Problem statement >> Set down every record below exactly as written, but leave out the pictures.

Extracted data >>
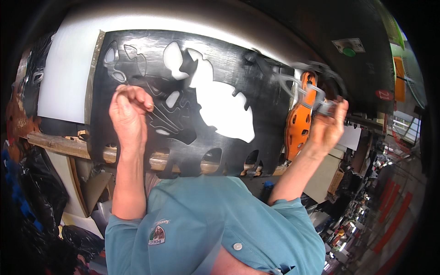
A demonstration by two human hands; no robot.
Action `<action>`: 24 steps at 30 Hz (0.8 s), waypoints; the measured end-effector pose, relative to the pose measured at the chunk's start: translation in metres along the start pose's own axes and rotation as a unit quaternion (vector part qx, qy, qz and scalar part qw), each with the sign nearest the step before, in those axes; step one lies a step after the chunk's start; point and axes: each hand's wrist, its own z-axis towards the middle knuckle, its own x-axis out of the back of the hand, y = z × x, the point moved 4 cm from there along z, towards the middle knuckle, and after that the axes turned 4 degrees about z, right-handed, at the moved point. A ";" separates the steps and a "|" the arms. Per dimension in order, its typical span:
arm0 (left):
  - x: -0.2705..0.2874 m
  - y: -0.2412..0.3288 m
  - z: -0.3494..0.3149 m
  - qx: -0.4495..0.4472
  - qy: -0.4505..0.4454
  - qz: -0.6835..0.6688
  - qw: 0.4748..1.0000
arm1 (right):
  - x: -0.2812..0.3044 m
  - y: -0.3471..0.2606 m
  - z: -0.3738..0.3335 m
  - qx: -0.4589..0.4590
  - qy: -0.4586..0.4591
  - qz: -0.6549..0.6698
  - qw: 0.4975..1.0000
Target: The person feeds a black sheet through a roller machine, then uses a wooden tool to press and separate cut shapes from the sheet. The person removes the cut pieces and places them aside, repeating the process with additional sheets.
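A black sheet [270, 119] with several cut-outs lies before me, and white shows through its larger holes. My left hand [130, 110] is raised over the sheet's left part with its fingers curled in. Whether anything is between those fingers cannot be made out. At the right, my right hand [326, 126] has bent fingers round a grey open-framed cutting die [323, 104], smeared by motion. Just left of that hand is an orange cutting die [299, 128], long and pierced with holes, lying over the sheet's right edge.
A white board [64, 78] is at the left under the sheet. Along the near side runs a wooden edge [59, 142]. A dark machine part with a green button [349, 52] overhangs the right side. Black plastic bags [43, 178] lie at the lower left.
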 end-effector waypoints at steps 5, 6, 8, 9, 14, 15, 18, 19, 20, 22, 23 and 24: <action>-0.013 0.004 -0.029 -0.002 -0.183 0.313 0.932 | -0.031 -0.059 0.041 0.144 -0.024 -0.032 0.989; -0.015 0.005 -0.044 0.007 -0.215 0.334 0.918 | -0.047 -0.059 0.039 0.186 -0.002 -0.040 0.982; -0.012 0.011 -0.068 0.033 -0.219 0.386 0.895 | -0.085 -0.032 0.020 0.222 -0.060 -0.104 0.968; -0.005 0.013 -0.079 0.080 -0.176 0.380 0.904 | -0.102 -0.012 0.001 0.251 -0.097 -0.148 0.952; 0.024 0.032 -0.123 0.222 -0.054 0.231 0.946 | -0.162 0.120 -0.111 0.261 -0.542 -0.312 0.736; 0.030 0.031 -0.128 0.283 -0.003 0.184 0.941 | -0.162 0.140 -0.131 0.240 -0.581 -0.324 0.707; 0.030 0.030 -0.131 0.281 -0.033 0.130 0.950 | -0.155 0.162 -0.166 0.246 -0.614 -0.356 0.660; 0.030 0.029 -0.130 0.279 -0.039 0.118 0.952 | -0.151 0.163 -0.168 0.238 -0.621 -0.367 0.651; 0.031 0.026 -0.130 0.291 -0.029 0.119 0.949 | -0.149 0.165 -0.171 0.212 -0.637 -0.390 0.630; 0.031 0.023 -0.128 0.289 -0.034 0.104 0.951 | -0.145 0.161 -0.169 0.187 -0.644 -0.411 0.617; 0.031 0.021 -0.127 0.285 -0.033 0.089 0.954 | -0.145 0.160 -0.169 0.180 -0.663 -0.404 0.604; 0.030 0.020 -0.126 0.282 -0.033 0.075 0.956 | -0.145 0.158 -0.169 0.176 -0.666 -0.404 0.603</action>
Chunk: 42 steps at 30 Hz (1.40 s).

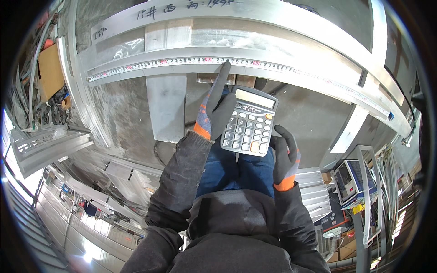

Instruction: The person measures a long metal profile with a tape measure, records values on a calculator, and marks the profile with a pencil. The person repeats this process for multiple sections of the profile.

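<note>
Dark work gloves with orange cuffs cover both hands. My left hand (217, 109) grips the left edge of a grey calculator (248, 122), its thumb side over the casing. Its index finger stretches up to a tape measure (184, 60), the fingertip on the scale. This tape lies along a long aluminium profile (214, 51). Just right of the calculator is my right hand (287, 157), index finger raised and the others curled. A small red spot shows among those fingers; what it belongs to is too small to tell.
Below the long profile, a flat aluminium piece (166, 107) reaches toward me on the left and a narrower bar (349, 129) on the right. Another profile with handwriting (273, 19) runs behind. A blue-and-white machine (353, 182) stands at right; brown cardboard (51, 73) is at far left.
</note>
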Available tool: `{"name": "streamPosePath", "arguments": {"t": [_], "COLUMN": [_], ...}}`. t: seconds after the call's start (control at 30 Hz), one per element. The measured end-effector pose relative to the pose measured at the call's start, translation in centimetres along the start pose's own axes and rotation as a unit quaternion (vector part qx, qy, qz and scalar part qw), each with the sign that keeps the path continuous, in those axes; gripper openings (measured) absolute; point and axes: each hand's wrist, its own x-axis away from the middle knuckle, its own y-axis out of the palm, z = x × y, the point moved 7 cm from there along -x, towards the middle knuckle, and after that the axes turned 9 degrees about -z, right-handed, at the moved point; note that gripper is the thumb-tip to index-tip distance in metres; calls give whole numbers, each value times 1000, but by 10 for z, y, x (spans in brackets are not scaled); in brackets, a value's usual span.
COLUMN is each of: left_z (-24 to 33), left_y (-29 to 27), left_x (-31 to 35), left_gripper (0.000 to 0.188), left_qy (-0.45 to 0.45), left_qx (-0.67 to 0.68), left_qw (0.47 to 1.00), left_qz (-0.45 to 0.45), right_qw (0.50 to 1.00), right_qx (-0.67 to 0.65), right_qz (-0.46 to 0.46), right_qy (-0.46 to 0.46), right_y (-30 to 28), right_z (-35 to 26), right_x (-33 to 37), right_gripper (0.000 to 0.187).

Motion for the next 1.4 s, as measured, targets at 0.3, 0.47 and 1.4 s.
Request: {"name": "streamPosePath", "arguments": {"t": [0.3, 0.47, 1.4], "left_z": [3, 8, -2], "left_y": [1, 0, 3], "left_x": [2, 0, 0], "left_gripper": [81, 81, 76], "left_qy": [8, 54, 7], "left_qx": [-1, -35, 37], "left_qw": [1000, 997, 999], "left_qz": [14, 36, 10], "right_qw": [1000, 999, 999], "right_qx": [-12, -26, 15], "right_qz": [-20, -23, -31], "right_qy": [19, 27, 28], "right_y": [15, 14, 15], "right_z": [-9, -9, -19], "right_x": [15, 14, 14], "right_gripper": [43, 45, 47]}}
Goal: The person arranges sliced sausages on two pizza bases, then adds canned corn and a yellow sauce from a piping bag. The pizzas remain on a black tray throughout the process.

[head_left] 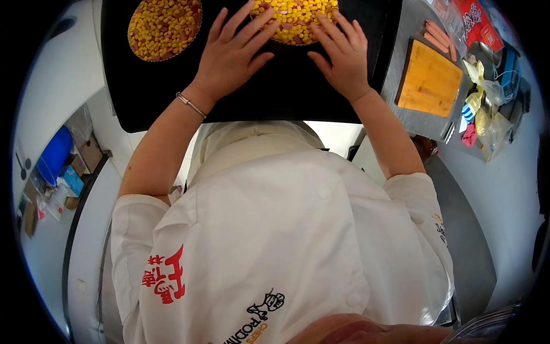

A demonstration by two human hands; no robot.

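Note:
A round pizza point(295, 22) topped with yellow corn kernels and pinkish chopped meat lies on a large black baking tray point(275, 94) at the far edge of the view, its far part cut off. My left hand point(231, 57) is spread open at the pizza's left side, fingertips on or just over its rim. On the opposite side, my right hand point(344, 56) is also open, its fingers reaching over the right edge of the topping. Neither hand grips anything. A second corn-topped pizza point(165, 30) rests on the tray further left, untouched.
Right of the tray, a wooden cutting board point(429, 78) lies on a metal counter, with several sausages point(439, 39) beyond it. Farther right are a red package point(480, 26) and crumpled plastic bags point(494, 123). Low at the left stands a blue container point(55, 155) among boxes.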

Solved problem >>
A demonstration by two human hands; no robot.
Action `<action>`: 24 steps at 30 Hz (0.8 s), waypoints; the measured end-effector pose, relative to the pose measured at the chunk's start: translation in metres along the start pose's own axes and rotation as a unit quaternion (vector part qx, qy, qz and scalar part qw), each with the sign nearest the step before, in those axes; step one lies a step after the chunk's start; point and axes: each hand's wrist, its own z-axis towards the middle knuckle, its own x-axis out of the back of the hand, y = z × x, the point moved 4 cm from there along z, towards the middle knuckle, and after that the axes turned 4 degrees about z, right-handed, at the moved point. A ";" separates the steps and a "|" the arms. Per dimension in order, its typical span:
arm0 (left):
  - x: -0.2705..0.2874 m
  - y: -0.2412..0.3288 m
  - z: -0.3494..0.3149 m
  - qx: -0.4495..0.4472
  - qy: -0.4505..0.4454
  - qz: -0.6835..0.6688
  - qw: 0.4748..1.0000
arm1 (right):
  - x: -0.2812..0.3044 m
  - y: -0.3471..0.2606 m
  - z: -0.3738..0.3335 m
  - qx: -0.4589..0.4590
  - qy: -0.4586..0.4591
  - qz: -0.6549..0.6698
  - qw: 0.4975..1.0000
Target: The person feeds a black sheet through a roller machine, then uses a wooden tool to press and separate cut shapes from the sheet. The person removes the cut pieces and places them aside, repeating the process with additional sheets.
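A black sheet [270, 119] with several cut-outs lies before me, and white shows through its larger holes. My left hand [130, 110] is raised over the sheet's left part with its fingers curled in. Whether anything is between those fingers cannot be made out. At the right, my right hand [326, 126] has bent fingers round a grey open-framed cutting die [323, 104], smeared by motion. Just left of that hand is an orange cutting die [299, 128], long and pierced with holes, lying over the sheet's right edge.
A white board [64, 78] is at the left under the sheet. Along the near side runs a wooden edge [59, 142]. A dark machine part with a green button [349, 52] overhangs the right side. Black plastic bags [43, 178] lie at the lower left.
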 end-effector waypoints at steps 5, 6, 8, 9, 14, 15, 18, 19, 20, 22, 23 and 24: <action>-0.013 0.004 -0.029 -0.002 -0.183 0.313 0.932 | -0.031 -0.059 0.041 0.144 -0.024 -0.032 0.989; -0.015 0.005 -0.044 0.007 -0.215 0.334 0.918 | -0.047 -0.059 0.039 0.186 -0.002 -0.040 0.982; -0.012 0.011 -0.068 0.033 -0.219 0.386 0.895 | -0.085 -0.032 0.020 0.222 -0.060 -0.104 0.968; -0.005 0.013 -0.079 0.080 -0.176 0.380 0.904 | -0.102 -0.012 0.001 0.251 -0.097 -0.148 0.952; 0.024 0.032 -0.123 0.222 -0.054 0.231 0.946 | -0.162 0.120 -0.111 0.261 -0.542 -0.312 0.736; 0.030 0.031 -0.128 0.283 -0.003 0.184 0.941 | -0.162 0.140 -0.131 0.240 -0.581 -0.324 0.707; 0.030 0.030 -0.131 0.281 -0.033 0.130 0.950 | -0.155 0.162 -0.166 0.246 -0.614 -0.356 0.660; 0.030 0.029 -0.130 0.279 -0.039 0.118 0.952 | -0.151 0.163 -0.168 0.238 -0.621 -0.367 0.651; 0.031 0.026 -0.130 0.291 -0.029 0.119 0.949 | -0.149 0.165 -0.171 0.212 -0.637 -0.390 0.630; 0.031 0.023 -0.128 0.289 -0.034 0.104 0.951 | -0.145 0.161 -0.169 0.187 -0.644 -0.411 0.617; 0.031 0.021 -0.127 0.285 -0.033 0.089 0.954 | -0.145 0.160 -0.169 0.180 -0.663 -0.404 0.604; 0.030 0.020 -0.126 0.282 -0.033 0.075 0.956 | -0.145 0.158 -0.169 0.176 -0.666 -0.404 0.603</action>
Chunk: 42 steps at 30 Hz (1.40 s).


Instruction: The person measures a long metal profile with a tape measure, records values on a calculator, and marks the profile with a pencil. The person repeats this process for multiple sections of the profile.

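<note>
Dark work gloves with orange cuffs cover both hands. My left hand (217, 109) grips the left edge of a grey calculator (248, 122), its thumb side over the casing. Its index finger stretches up to a tape measure (184, 60), the fingertip on the scale. This tape lies along a long aluminium profile (214, 51). Just right of the calculator is my right hand (287, 157), index finger raised and the others curled. A small red spot shows among those fingers; what it belongs to is too small to tell.
Below the long profile, a flat aluminium piece (166, 107) reaches toward me on the left and a narrower bar (349, 129) on the right. Another profile with handwriting (273, 19) runs behind. A blue-and-white machine (353, 182) stands at right; brown cardboard (51, 73) is at far left.
</note>
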Available tool: `{"name": "streamPosePath", "arguments": {"t": [_], "COLUMN": [_], ...}}`. t: seconds after the call's start (control at 30 Hz), one per element. The measured end-effector pose relative to the pose measured at the call's start, translation in centimetres along the start pose's own axes and rotation as a unit quaternion (vector part qx, qy, qz and scalar part qw), each with the sign that keeps the path continuous, in those axes; gripper openings (measured) absolute; point and axes: each hand's wrist, its own x-axis away from the middle knuckle, its own y-axis out of the palm, z = x × y, the point moved 7 cm from there along -x, towards the middle knuckle, and after that the axes turned 9 degrees about -z, right-handed, at the moved point; note that gripper is the thumb-tip to index-tip distance in metres; calls give whole numbers, each value times 1000, but by 10 for z, y, x (spans in brackets are not scaled); in brackets, a value's usual span.
COLUMN is each of: left_z (-24 to 33), left_y (-29 to 27), left_x (-31 to 35), left_gripper (0.000 to 0.188), left_qy (-0.45 to 0.45), left_qx (-0.67 to 0.68), left_qw (0.47 to 1.00), left_qz (-0.45 to 0.45), right_qw (0.50 to 1.00), right_qx (-0.67 to 0.65), right_qz (-0.46 to 0.46), right_qy (-0.46 to 0.46), right_y (-30 to 28), right_z (-35 to 26), right_x (-33 to 37), right_gripper (0.000 to 0.187).

Motion for the next 1.4 s, as measured, targets at 0.3, 0.47 and 1.4 s.
Request: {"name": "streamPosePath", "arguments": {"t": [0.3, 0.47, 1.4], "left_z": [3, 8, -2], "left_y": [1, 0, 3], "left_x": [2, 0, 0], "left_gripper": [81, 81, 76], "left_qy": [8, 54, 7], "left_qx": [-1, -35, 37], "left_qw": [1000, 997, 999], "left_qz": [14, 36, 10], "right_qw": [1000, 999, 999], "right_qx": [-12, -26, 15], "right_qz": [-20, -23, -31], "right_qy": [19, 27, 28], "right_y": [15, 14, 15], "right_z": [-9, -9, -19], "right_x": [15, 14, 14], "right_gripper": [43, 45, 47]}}
Goal: The person arranges sliced sausages on two pizza bases, then adds canned corn and a yellow sauce from a piping bag. The pizzas remain on a black tray throughout the process.

[head_left] 

A demonstration by two human hands; no robot.

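Note:
A round pizza point(295, 22) topped with yellow corn kernels and pinkish chopped meat lies on a large black baking tray point(275, 94) at the far edge of the view, its far part cut off. My left hand point(231, 57) is spread open at the pizza's left side, fingertips on or just over its rim. On the opposite side, my right hand point(344, 56) is also open, its fingers reaching over the right edge of the topping. Neither hand grips anything. A second corn-topped pizza point(165, 30) rests on the tray further left, untouched.
Right of the tray, a wooden cutting board point(429, 78) lies on a metal counter, with several sausages point(439, 39) beyond it. Farther right are a red package point(480, 26) and crumpled plastic bags point(494, 123). Low at the left stands a blue container point(55, 155) among boxes.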

Nothing else is needed to finish the exercise.